DJI has entered the robot vacuum market with Romo, a three-model lineup rolling out in parts of Europe. The company is leaning on its drone navigation expertise to stand out. All versions use a dual fisheye vision system paired with solid-state LiDAR to spot and avoid obstacles with very fine precision, down to a few millimeters, and to plan routes more intelligently than typical infrared or bumper-based bots. The lineup consists of Romo S, a solid white model, Romo A, a semi-transparent version, and Romo P, a fully transparent flagship with a matching clear dock. European pricing runs from about €1,299 for Romo S to €1,899 for Romo P, positioning DJI at the premium end of the category.
Suction power is one of Romo’s big headline specs. DJI quotes up to 25,000 pascals, which is higher than what most premium rivals advertise. The motor uses a nine-blade metal fan and is paired with airflow tweaks to maintain power while keeping noise down. DJI’s published figures place the bot’s operating noise around 56 dBA while vacuuming and about 65 dBA during dust collection, with a quieter self-cleaning dock cycle than average.
The cleaning system mixes vacuuming and mopping. Dual mop pads lift when the robot detects carpet, and the bot can slow the side brushes and reduce speed when the vision system identifies scatter-prone debris such as cat litter or spilled pet food. The flagship P configuration adds a water tank setup and dock options that handle refilling, drying, and consumables automatically. DJI also highlights a deodorizing function in the dock that freshens the pads between runs.

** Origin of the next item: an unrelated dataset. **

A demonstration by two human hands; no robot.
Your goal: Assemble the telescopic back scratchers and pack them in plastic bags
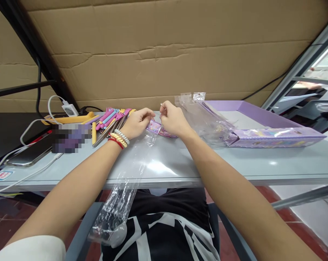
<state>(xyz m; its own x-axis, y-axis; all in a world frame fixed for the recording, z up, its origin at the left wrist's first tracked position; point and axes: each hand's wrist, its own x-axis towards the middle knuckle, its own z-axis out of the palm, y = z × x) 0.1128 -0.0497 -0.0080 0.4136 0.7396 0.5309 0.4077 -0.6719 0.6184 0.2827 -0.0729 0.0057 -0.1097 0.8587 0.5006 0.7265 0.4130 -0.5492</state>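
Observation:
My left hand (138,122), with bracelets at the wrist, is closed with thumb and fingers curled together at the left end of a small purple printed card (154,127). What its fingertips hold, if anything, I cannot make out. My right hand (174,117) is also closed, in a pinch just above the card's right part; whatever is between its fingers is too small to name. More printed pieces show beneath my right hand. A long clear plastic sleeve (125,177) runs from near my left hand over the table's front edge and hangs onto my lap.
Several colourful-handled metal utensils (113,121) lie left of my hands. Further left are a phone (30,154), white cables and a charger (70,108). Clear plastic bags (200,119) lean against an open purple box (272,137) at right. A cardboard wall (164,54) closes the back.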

Romo’s edge cleaning relies on extendable side brushes that can reach into corners and along baseboards. The company says the robot adjusts brush pressure and speed based on surface type and mess size, and that it can distinguish cables from shoelaces or toys to avoid tangles. These behaviors come from the same style of perception and path planning DJI uses in its drones, adapted for ground movement at low speed.

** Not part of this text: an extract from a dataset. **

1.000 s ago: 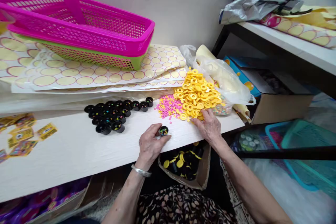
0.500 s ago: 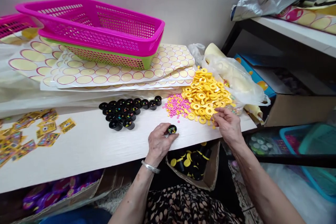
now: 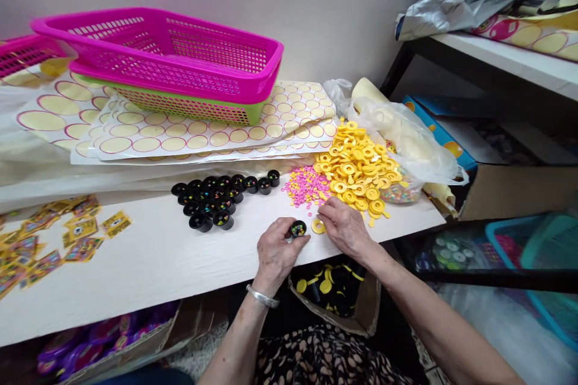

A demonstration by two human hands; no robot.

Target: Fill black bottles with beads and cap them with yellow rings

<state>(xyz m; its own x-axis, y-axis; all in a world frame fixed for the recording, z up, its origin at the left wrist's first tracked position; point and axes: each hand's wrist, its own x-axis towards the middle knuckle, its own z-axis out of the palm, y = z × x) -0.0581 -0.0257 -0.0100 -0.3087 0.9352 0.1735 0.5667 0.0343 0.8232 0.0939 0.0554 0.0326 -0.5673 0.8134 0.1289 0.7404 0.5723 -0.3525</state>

Navigation and mapping are central to the experience. The dual fisheye cameras give a wide field of view for object identification, while the solid-state LiDAR builds an accurate floor plan for room-by-room or zone-based cleaning. DJI and several first-look reports note that Romo can detect very small obstacles that trip up conventional bots, which should reduce rescues and failed runs. The app supports live map editing, no-go zones, and targeted spot cleans.
Privacy and remote viewing are part of DJI’s pitch. Romo can stream a live encrypted video feed so owners can check a room or peek in on pets from the app. The feature set also includes typical smart assistant controls, although early coverage notes that integrations with major smart-home platforms are limited at launch compared to established rivals. If you want deep HomeKit or Alexa routines, you may need to wait for firmware updates.
Availability is narrow right now. DJI has started European sales, with initial stock appearing through regional DJI channels and retailers, but there is no U.S. release date. U.K. availability is also unclear, with some reports suggesting the launch skipped the U.K. alongside the U.S. That limited rollout, and the premium pricing, mean Romo is not an immediate threat to value leaders from Roborock or Dreame yet, even if its sensors and suction look competitive.
If you are weighing Romo against category leaders, the early picture is straightforward. Romo appears to lead on raw suction specs, obstacle detection resolution, and dock noise, and it brings a distinctive transparent industrial design. It likely trails on ecosystem breadth, accessories and consumables availability, and proven long-run reliability outside China. Real-world testing will tell whether DJI’s drone-class perception translates into fewer stuck runs and better cleaning efficiency in cluttered homes.